TASK PROMPT: Starting at the line that holds "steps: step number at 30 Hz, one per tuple" and stopping at the line that holds "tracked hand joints", restate the records below word for word, with both of those lines included.

Saved data entries:

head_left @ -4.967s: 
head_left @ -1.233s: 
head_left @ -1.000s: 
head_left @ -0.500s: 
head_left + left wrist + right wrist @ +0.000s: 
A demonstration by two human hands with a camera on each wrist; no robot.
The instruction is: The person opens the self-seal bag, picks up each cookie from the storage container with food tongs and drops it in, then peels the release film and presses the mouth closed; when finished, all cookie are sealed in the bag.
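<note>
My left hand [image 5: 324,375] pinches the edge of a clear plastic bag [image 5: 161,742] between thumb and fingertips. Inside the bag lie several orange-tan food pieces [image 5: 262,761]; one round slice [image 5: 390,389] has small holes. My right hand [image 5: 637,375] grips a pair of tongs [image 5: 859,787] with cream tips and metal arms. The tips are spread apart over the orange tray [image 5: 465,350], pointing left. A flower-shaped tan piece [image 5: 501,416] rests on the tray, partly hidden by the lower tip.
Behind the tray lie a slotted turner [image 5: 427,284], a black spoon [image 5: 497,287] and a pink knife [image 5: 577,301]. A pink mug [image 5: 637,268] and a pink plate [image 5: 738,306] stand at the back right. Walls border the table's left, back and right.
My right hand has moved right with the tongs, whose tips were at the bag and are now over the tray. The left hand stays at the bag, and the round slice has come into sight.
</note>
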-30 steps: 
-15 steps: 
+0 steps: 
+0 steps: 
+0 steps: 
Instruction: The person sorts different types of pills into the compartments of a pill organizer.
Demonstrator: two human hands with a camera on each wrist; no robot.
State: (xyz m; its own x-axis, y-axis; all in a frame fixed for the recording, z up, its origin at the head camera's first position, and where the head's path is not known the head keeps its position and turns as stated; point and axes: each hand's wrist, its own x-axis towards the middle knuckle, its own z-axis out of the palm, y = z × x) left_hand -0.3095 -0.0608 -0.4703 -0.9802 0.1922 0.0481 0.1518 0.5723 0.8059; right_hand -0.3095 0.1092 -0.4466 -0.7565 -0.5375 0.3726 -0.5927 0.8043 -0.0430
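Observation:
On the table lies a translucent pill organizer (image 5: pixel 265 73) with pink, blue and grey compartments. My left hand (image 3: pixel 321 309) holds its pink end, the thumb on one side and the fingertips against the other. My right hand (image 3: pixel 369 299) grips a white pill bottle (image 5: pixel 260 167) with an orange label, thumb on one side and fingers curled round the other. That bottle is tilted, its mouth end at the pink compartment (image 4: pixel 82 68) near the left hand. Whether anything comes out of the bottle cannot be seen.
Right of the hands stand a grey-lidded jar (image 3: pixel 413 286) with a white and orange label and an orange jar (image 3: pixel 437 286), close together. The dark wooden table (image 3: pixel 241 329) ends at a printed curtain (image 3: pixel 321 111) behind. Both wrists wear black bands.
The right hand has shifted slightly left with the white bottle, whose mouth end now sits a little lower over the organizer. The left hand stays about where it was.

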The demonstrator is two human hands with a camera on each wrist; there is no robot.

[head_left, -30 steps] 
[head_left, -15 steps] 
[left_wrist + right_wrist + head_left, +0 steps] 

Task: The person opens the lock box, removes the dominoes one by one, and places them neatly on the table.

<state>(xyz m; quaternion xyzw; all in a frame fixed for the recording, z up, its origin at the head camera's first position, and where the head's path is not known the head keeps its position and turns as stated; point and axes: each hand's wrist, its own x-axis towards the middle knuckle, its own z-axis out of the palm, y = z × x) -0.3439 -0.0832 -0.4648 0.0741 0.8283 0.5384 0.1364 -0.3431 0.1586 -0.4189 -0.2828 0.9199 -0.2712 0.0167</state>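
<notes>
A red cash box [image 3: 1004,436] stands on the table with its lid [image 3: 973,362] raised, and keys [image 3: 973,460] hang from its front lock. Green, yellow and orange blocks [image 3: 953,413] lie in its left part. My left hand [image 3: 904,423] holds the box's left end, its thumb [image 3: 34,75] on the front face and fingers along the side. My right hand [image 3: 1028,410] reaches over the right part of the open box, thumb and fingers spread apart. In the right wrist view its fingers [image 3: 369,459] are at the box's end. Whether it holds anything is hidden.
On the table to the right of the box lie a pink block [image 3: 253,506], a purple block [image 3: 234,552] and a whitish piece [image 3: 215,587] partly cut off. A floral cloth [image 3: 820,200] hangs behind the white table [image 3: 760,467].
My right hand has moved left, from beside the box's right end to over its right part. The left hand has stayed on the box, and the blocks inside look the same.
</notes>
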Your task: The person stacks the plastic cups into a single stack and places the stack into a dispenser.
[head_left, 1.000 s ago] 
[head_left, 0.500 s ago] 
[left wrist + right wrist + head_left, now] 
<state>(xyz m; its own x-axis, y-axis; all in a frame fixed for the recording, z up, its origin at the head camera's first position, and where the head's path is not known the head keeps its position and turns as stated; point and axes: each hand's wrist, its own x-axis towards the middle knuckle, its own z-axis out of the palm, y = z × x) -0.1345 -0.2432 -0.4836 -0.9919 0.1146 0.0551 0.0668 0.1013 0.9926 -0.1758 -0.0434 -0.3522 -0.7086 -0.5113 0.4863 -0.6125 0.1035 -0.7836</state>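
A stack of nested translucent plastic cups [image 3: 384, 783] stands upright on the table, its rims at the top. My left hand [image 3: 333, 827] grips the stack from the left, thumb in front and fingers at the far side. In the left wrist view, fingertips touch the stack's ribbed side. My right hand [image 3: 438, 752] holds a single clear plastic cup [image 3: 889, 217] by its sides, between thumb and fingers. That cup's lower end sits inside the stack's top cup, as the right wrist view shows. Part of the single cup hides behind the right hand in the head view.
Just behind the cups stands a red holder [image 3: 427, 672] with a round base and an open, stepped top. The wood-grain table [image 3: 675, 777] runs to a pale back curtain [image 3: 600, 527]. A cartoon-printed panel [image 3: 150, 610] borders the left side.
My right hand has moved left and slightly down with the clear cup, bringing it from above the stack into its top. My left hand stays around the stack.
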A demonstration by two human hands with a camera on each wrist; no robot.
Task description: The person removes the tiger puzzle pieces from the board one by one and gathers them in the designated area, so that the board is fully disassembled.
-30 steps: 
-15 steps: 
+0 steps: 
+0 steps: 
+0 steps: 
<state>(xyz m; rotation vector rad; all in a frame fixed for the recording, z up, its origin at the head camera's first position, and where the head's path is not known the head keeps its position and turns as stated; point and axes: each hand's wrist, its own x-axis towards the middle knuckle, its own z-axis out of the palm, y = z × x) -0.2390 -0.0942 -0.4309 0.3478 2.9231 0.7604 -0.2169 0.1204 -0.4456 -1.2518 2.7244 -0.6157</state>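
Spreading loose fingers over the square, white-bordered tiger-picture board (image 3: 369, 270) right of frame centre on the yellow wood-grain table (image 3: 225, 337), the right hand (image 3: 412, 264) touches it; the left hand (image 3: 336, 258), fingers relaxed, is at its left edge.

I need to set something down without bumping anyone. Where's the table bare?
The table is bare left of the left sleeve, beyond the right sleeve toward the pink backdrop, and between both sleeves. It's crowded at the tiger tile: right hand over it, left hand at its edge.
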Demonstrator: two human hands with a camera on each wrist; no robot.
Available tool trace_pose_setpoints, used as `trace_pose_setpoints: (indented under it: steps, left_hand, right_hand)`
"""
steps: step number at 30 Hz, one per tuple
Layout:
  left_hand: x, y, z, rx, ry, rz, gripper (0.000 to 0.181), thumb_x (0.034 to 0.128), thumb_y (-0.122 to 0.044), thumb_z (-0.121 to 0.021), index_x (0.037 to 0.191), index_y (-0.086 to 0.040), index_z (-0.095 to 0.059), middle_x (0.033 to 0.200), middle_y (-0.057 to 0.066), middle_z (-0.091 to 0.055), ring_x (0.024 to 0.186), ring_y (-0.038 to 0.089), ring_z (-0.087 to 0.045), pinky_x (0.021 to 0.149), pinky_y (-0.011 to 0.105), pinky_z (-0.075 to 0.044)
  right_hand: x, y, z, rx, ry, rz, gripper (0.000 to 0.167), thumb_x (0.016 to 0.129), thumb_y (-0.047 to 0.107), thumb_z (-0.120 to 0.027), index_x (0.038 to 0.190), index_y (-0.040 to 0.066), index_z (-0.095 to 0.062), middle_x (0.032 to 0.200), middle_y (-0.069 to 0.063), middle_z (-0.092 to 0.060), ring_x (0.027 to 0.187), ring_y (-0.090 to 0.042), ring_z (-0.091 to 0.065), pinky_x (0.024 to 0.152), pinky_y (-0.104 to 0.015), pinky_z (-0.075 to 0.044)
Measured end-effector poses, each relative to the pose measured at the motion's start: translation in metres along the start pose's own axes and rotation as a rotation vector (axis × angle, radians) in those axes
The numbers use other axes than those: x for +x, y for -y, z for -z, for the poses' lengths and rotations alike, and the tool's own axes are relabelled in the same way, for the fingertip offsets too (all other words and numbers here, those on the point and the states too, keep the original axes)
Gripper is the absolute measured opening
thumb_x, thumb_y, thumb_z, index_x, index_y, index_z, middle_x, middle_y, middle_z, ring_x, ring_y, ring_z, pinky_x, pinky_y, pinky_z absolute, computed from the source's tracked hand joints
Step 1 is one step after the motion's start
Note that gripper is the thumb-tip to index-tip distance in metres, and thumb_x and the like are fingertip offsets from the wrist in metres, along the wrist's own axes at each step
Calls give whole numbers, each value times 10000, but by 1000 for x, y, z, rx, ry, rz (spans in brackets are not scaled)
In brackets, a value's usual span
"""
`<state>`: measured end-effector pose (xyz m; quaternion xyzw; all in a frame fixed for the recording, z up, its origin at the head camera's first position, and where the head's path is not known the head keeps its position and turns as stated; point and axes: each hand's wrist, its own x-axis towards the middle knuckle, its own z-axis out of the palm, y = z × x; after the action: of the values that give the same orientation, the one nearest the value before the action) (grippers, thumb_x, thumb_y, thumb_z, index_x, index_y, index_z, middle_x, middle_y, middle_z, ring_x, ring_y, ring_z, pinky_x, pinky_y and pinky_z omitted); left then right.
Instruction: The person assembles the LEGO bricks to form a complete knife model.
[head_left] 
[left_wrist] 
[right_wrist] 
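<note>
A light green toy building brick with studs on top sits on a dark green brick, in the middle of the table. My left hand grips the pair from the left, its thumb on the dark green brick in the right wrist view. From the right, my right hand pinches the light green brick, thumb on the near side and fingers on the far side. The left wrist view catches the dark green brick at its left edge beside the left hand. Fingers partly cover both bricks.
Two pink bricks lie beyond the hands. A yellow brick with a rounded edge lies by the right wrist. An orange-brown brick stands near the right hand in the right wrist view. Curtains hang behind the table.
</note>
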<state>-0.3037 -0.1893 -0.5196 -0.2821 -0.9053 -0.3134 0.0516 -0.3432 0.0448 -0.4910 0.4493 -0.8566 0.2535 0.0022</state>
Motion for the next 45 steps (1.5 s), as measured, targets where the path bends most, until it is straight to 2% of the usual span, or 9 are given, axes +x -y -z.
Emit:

RESPONSE AREA:
steps: step number at 30 Hz, one per tuple
Layout:
  left_hand: x, y, z, rx, ry, rz, gripper (0.000 to 0.181), thumb_x (0.034 to 0.128), thumb_y (-0.122 to 0.044), thumb_z (-0.121 to 0.021), index_x (0.037 to 0.191), index_y (-0.086 to 0.040), index_z (-0.095 to 0.059), middle_x (0.033 to 0.200), middle_y (-0.057 to 0.066), middle_z (-0.091 to 0.055), ring_x (0.024 to 0.186), ring_y (-0.038 to 0.089), ring_z (-0.087 to 0.045), pinky_x (0.021 to 0.149), pinky_y (-0.011 to 0.105), pinky_z (-0.075 to 0.044)
  right_hand: x, y, z, rx, ry, rz, gripper (0.000 to 0.167), thumb_x (0.016 to 0.129), thumb_y (-0.047 to 0.107), thumb_z (-0.120 to 0.027), index_x (0.038 to 0.190), index_y (-0.040 to 0.066), index_z (-0.095 to 0.062), middle_x (0.032 to 0.200), middle_y (-0.069 to 0.063), middle_z (-0.092 to 0.060), ring_x (0.027 to 0.187), ring_y (-0.090 to 0.042), ring_z (-0.091 to 0.065), pinky_x (0.024 to 0.152), pinky_y (-0.104 to 0.015), pinky_z (-0.075 to 0.044)
Measured end-effector poses, each relative to the pose measured at the motion's start: translation in metres along the start pose's own axes and rotation as a rotation vector (axis × angle, radians) in those axes
The numbers use other axes than those: x for +x, y for -y, z for -z, for the poses' lengths and rotations alike, and the tool's own axes are relabelled in the same way, for the fingertip offsets too (all other words and numbers here, those on the point and the states too, keep the original axes)
Gripper is the absolute measured opening
thumb_x, thumb_y, thumb_z, index_x, index_y, index_z, middle_x, middle_y, middle_z, ring_x, ring_y, ring_z, pinky_x, pinky_y, pinky_z absolute, computed from the source's tracked hand joints

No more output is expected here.